* Description of the task *
For these records, count the lines containing the word "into" and respond with the number alone.
Start of Data supplied
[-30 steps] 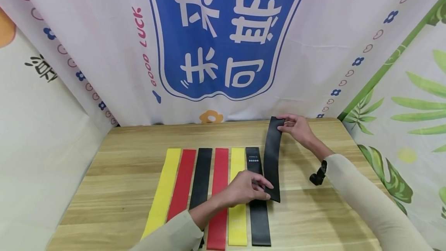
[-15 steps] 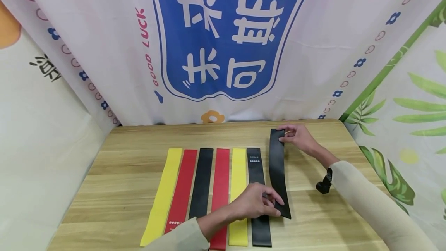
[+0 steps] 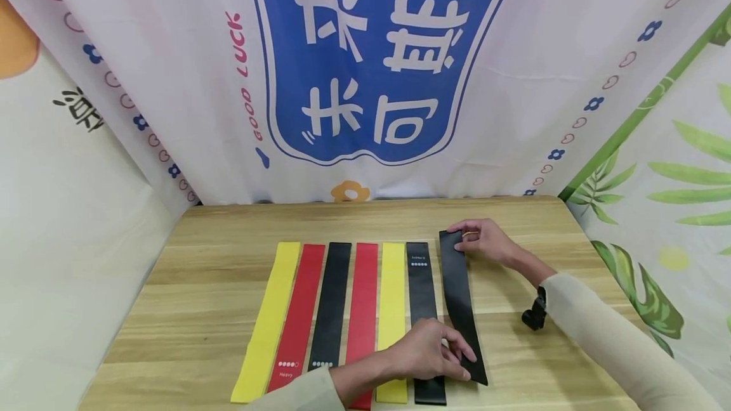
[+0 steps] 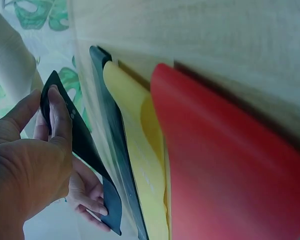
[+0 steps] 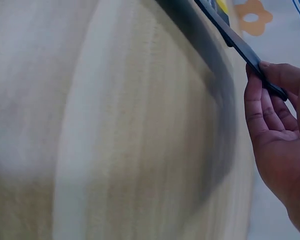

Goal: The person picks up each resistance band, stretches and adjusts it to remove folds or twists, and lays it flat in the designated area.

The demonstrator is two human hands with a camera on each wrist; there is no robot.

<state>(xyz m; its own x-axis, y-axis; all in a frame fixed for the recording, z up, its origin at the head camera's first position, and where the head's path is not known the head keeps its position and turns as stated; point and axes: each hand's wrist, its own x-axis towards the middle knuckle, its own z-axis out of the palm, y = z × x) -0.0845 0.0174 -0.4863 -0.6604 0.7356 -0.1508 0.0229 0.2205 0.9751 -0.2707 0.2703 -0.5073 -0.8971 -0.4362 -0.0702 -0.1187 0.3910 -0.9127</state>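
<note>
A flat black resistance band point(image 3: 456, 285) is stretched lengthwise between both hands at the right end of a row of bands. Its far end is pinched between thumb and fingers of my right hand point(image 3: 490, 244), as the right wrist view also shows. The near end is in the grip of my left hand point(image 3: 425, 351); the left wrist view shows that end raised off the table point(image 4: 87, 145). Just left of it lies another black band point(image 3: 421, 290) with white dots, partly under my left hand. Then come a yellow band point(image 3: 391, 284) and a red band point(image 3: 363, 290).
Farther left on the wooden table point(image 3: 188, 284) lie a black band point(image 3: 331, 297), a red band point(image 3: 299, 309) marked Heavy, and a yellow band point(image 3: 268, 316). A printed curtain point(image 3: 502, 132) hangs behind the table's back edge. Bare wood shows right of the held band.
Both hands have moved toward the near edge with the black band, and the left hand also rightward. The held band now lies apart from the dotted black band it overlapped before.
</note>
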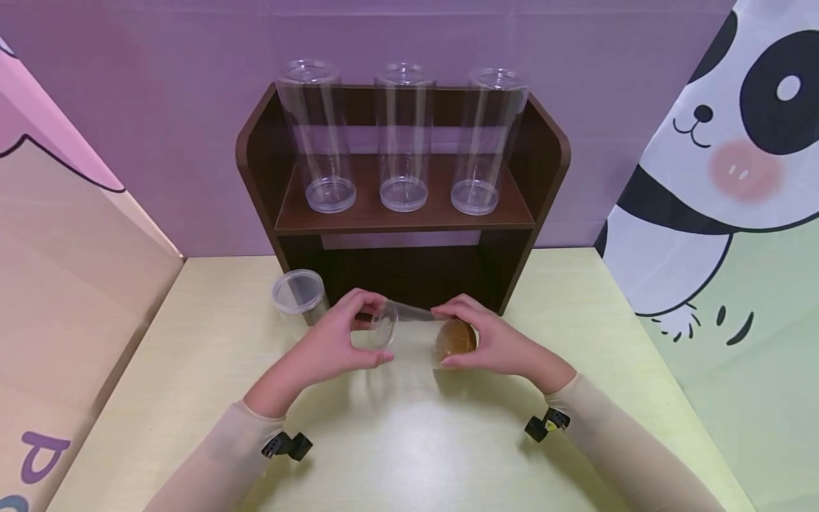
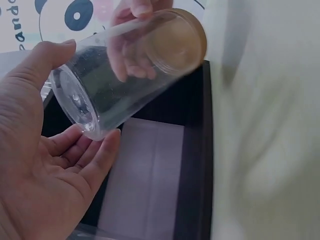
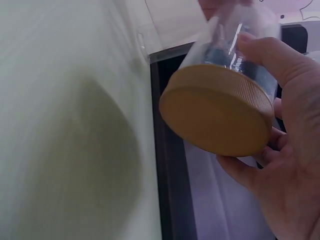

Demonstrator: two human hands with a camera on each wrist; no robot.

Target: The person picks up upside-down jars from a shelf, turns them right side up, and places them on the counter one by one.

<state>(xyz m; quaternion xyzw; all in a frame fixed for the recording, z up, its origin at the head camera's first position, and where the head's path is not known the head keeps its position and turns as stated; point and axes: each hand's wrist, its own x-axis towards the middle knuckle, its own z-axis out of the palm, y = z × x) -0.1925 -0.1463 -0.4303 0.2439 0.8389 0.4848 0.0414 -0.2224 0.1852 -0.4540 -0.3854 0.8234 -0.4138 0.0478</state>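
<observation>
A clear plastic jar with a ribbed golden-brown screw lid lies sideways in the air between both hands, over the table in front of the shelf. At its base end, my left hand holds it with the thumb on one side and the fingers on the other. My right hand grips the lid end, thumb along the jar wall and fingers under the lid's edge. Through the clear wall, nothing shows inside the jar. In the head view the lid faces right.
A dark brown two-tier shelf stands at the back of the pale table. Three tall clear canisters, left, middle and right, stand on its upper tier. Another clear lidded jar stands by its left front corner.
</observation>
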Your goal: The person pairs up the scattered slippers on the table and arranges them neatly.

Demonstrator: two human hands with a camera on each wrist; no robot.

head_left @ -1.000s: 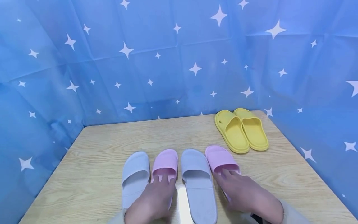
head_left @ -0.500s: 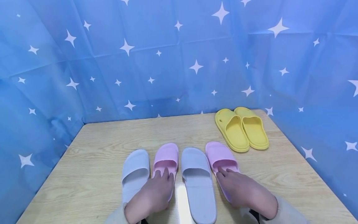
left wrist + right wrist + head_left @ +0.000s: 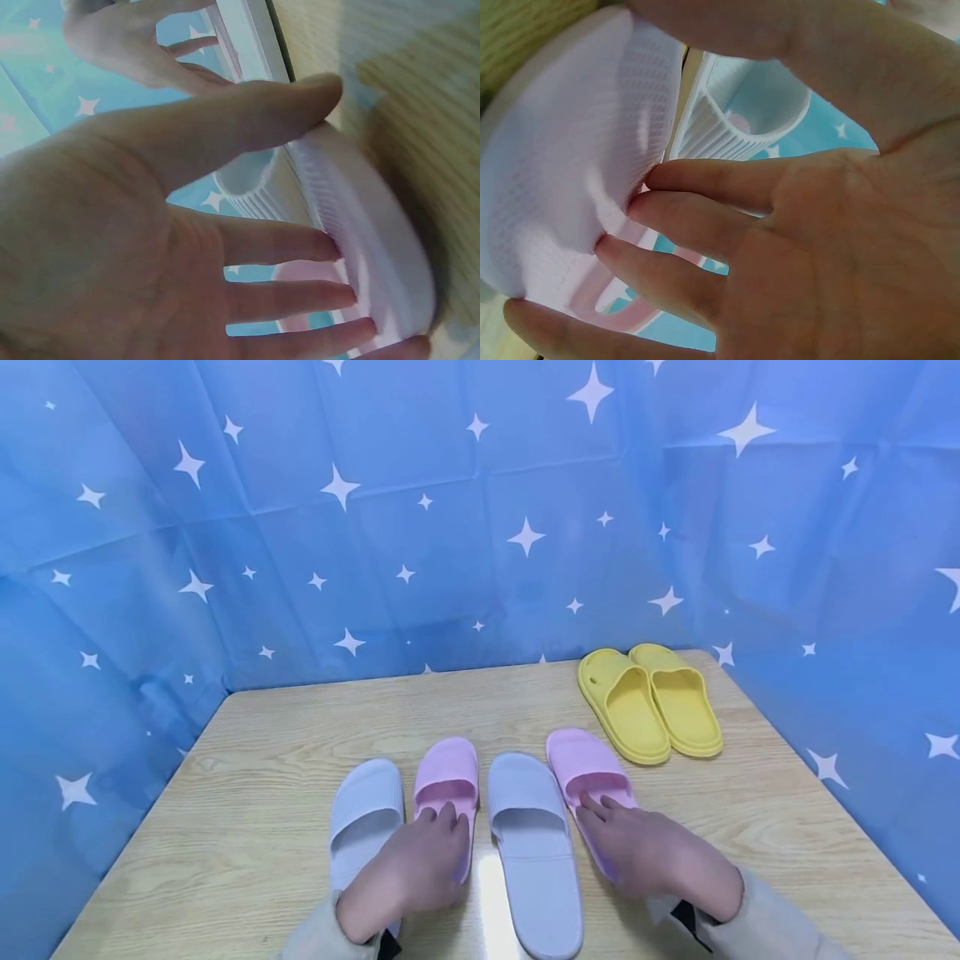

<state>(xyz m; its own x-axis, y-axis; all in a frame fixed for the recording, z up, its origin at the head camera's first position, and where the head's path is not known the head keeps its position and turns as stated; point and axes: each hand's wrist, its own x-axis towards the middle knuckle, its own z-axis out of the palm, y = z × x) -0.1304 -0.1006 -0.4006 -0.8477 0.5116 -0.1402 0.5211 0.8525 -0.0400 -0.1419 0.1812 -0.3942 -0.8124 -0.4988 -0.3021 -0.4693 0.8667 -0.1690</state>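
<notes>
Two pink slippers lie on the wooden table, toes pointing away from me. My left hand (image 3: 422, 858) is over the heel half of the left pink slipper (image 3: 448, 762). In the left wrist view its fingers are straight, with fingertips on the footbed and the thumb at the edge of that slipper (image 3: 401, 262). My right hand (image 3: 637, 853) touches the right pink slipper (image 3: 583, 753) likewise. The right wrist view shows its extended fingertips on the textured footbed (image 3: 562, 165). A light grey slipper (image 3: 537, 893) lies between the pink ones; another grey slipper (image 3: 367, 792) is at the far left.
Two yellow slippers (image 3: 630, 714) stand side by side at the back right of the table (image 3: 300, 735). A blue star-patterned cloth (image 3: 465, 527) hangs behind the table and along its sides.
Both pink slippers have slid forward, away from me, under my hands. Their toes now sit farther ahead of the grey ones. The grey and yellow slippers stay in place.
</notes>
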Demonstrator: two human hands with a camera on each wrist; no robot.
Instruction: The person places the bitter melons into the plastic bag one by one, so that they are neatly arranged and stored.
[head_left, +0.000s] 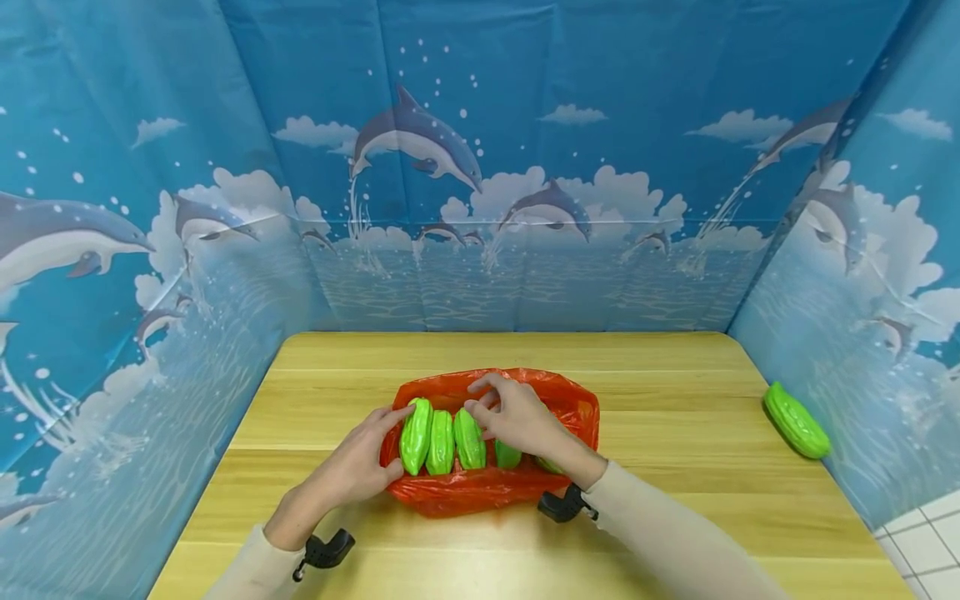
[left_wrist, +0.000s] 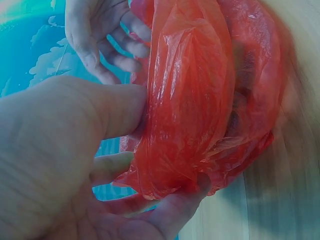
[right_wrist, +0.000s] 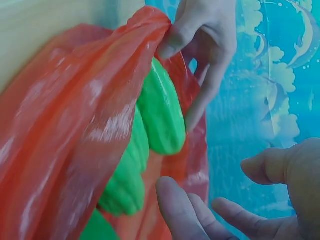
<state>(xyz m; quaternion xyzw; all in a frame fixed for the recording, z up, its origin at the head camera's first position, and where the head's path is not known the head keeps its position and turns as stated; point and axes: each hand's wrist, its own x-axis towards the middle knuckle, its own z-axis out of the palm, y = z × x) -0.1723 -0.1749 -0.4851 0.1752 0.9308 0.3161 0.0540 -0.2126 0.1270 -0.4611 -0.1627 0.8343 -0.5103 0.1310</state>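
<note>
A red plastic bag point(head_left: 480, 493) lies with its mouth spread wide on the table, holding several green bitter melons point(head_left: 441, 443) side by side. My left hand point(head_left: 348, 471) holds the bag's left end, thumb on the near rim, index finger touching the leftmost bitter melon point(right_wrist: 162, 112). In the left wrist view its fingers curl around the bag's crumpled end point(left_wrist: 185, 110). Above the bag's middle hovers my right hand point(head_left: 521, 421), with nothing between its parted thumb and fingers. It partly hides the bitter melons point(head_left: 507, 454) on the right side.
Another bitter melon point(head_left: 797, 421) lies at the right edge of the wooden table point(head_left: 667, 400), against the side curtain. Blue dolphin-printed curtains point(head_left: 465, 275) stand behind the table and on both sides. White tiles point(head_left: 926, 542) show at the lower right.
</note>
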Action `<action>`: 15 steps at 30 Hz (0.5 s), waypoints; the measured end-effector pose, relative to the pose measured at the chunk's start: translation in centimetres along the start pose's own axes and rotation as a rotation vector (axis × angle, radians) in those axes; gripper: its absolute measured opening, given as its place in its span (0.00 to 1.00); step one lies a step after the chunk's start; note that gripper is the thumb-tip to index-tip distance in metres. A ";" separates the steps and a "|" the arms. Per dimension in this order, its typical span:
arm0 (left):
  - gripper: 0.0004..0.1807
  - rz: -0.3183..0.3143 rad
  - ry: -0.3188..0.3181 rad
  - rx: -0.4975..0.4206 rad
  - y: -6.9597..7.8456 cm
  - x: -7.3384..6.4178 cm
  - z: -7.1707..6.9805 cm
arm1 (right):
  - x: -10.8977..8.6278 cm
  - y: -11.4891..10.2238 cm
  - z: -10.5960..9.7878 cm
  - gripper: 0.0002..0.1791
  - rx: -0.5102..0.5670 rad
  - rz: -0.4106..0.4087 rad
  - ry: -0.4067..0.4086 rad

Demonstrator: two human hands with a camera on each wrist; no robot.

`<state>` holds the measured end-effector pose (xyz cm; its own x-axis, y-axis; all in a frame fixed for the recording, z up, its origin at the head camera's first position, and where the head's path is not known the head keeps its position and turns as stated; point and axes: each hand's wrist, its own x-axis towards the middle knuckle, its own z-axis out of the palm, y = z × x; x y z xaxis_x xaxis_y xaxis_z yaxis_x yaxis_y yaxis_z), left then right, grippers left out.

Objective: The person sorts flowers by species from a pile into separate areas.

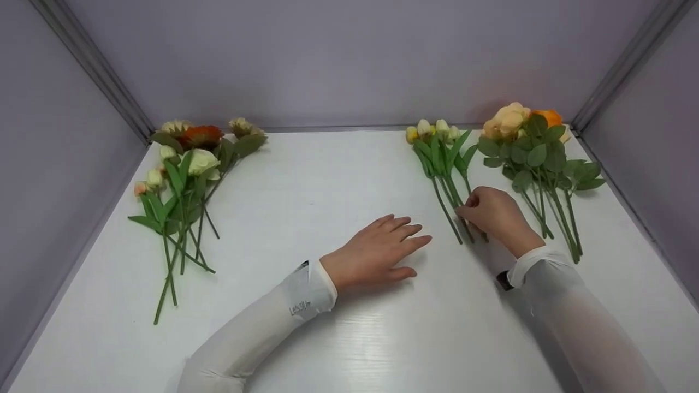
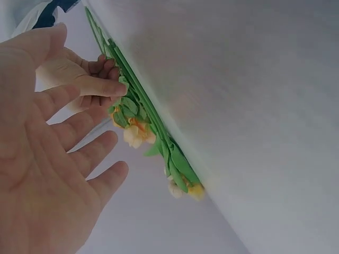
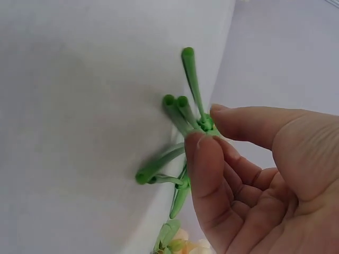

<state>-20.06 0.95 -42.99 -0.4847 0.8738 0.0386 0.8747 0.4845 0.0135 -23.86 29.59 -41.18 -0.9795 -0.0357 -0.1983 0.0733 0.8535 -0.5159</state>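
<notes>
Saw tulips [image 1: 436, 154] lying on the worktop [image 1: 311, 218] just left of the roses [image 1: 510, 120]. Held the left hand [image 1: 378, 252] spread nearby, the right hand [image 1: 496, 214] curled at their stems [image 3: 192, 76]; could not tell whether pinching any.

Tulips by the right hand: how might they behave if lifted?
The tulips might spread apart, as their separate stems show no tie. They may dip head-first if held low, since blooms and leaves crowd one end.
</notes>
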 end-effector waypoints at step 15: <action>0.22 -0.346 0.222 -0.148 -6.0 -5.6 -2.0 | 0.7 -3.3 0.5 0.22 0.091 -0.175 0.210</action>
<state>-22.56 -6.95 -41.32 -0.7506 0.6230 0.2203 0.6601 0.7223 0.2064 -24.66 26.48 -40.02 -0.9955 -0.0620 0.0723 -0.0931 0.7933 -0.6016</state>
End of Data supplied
* Answer space *
2